- _EXTRACTED ENTRIES_:

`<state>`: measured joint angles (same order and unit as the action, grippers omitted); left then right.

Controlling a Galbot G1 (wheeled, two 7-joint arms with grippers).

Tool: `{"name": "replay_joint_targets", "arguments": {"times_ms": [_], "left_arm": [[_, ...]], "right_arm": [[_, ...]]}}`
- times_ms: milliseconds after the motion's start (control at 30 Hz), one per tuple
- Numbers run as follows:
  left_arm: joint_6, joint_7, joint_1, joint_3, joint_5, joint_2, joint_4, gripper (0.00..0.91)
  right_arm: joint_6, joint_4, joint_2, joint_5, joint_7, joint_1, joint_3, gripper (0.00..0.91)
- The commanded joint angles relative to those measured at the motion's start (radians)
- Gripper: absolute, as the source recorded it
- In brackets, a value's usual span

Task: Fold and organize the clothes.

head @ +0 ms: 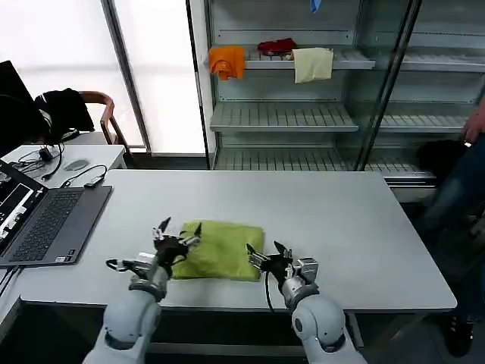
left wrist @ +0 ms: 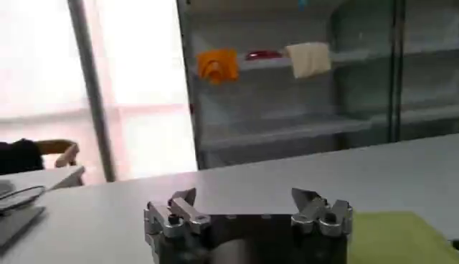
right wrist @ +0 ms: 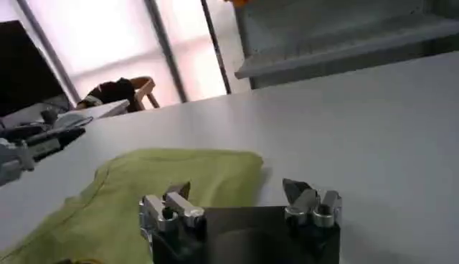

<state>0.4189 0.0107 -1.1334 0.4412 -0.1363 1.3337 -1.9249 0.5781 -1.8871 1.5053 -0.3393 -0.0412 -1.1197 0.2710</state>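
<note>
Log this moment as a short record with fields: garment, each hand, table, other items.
garment: lime-green T-shirt, folded into a compact rectangle, lying flat near the table's front edge
left hand: open, at the shirt's left edge, holding nothing
right hand: open, at the shirt's right edge, holding nothing
table: white tabletop, shirt resting on it
other items: laptop open at the table's left end; orange cloth, red cloth and cream cloth on the shelf behind

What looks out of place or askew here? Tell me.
Nothing stands out. The T-shirt lies folded into a compact block near the table's front edge, with the left gripper open at its left side and the right gripper open at its right.
</note>
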Motion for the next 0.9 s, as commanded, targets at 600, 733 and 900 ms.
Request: {"name": "replay_joint_targets", "arguments": {"times_ms": [600,733,900], "left_arm": [[-0.010,0.021,-0.006,0.233,-0.122,-0.064,0.005,0.907],[-0.010,0.022,-0.006,0.233,-0.121,-0.060,0.006,0.907],[-0.013,0.026,-0.008,0.235,-0.120,-0.059,0.007,0.907]], "right_arm": [[0.006,0.025,0.001,-0.072,-0.070,-0.005,-0.037,0.000],[0.006,0.025,-0.002,-0.072,-0.083,-0.003,-0.022,0.000],[0.007,0.013,-0.011,-0.067,-0.091,-0.001,0.011,0.000]]}}
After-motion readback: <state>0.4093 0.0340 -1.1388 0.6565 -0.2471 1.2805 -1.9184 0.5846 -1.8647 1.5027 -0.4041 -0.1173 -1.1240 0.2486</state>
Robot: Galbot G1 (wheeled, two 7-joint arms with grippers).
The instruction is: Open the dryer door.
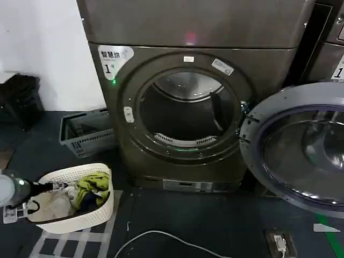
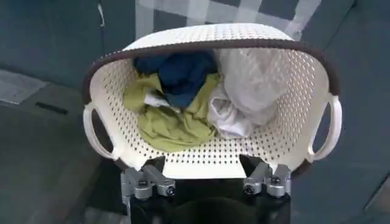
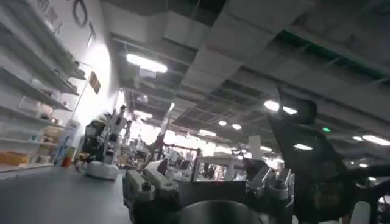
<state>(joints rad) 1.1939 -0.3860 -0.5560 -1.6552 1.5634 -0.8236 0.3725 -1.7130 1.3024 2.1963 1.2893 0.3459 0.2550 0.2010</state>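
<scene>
White wall [image 1: 48, 48] at left, dark floor [image 1: 215, 220] w/ white cable [image 1: 161, 236]; ceiling strip lights [image 3: 146, 63], shelves [image 3: 30, 91].

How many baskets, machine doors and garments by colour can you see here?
Baskets: 2, white laundry basket, grey crate
Open doors: 1, dryer door
Garments in the white basket: 1 yellow-green, 1 dark blue, 1 white
Total: 6

cut off and hidden

the dryer door [image 1: 301, 148] runs off the head view's right edge; the white basket [image 2: 213, 152] hides the left gripper's [image 2: 207, 184] fingertips.
</scene>
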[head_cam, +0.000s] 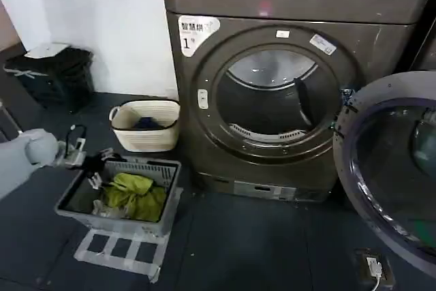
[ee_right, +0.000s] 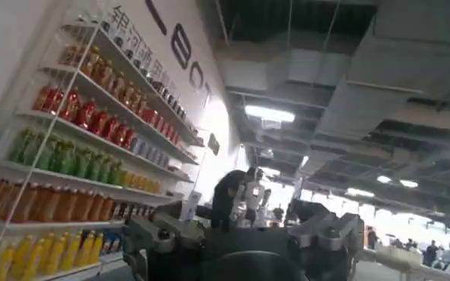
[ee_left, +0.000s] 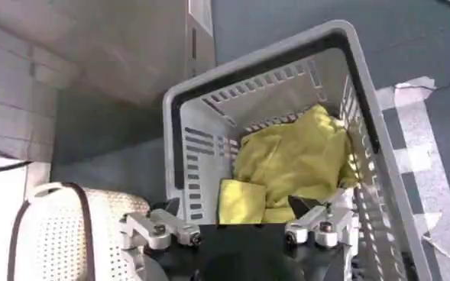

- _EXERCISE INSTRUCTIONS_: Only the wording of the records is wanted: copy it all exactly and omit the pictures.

- _SOLUTION FOR THIS TASK_:
`<state>`: measured joint angles (same order and unit as the action, grippers omitted); left then right.

Controlling a Galbot G1 (wheeled, two 7-joint arms with grippers).

Tool: `{"name": "replay_joint_targets", "arguments": {"times_ms": [_], "left_arm": [[_, ...]], "right_arm": [[_, ...]]}}`
- times_ms: milliseconds after the motion's start (control at 30 Hz), one per tuple
- Numbers run as follows:
  left_arm: joint_6, joint_7, joint_1, joint_3, joint_5, joint_2, joint_4, gripper (0.00..0.91)
  right_arm: joint_6, joint_4, joint_2, joint_5, joint_7, joint_1, joint_3, gripper (0.00..0.91)
- The commanded joint angles relative to those measured at the motion's start (radians)
- Gripper: absolute, as the source recorded it
- In brackets, a value's usual span

Task: Fold and organize the clothes.

head @ +0 ms: 
left wrist @ +0 ms: 
right wrist @ +0 ms: 

<state>0.4189 0.0107 -1.1334 0.4412 -0.1363 1.3337 -1.9249 0.5781 -1.8871 1.5053 -0.3393 -0.0412 -1.1197 0.2710</state>
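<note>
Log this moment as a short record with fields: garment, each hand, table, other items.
garment: lime-green T-shirt, folded into a compact rectangle, lying flat near the table's front edge
left hand: open, at the shirt's left edge, holding nothing
right hand: open, at the shirt's right edge, holding nothing
table: white tabletop, shirt resting on it
other items: laptop open at the table's left end; orange cloth, red cloth and cream cloth on the shelf behind

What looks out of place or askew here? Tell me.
Nothing stands out. The T-shirt lies folded into a compact block near the table's front edge, with the left gripper open at its left side and the right gripper open at its right.
</note>
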Motion for the next 0.9 s, as commanded, targets at 600, 733 and 900 ms.
Request: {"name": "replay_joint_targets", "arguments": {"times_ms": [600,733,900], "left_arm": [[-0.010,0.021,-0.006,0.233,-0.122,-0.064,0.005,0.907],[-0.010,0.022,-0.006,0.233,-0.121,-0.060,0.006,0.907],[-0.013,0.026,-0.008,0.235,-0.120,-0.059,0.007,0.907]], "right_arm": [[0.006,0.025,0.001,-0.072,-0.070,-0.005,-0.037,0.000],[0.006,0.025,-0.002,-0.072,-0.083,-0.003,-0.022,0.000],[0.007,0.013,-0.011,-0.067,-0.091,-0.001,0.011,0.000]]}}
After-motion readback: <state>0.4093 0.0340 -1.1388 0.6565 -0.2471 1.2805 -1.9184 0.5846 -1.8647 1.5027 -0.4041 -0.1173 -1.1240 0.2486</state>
Robot: Galbot G1 (wheeled, two 7-joint arms with grippers).
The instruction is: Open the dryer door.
<state>(joints rad) 1.1939 -0.3860 -0.5560 -1.6552 1.5634 -0.8236 0.3725 -1.7130 1.3024 2.1963 1.2893 0.3459 0.2550 0.2010</state>
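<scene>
White wall [image 1: 48, 48] at left, dark floor [image 1: 215, 220] w/ white cable [image 1: 161, 236]; ceiling strip lights [image 3: 146, 63], shelves [image 3: 30, 91].

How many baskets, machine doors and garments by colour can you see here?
Baskets: 2, white laundry basket, grey crate
Open doors: 1, dryer door
Garments in the white basket: 1 yellow-green, 1 dark blue, 1 white
Total: 6

cut off and hidden

the dryer door [image 1: 301, 148] runs off the head view's right edge; the white basket [image 2: 213, 152] hides the left gripper's [image 2: 207, 184] fingertips.
</scene>
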[head_cam, +0.000s] 
[ee_right, +0.000s] 
[ee_left, +0.000s] 

This output is complete as it stands.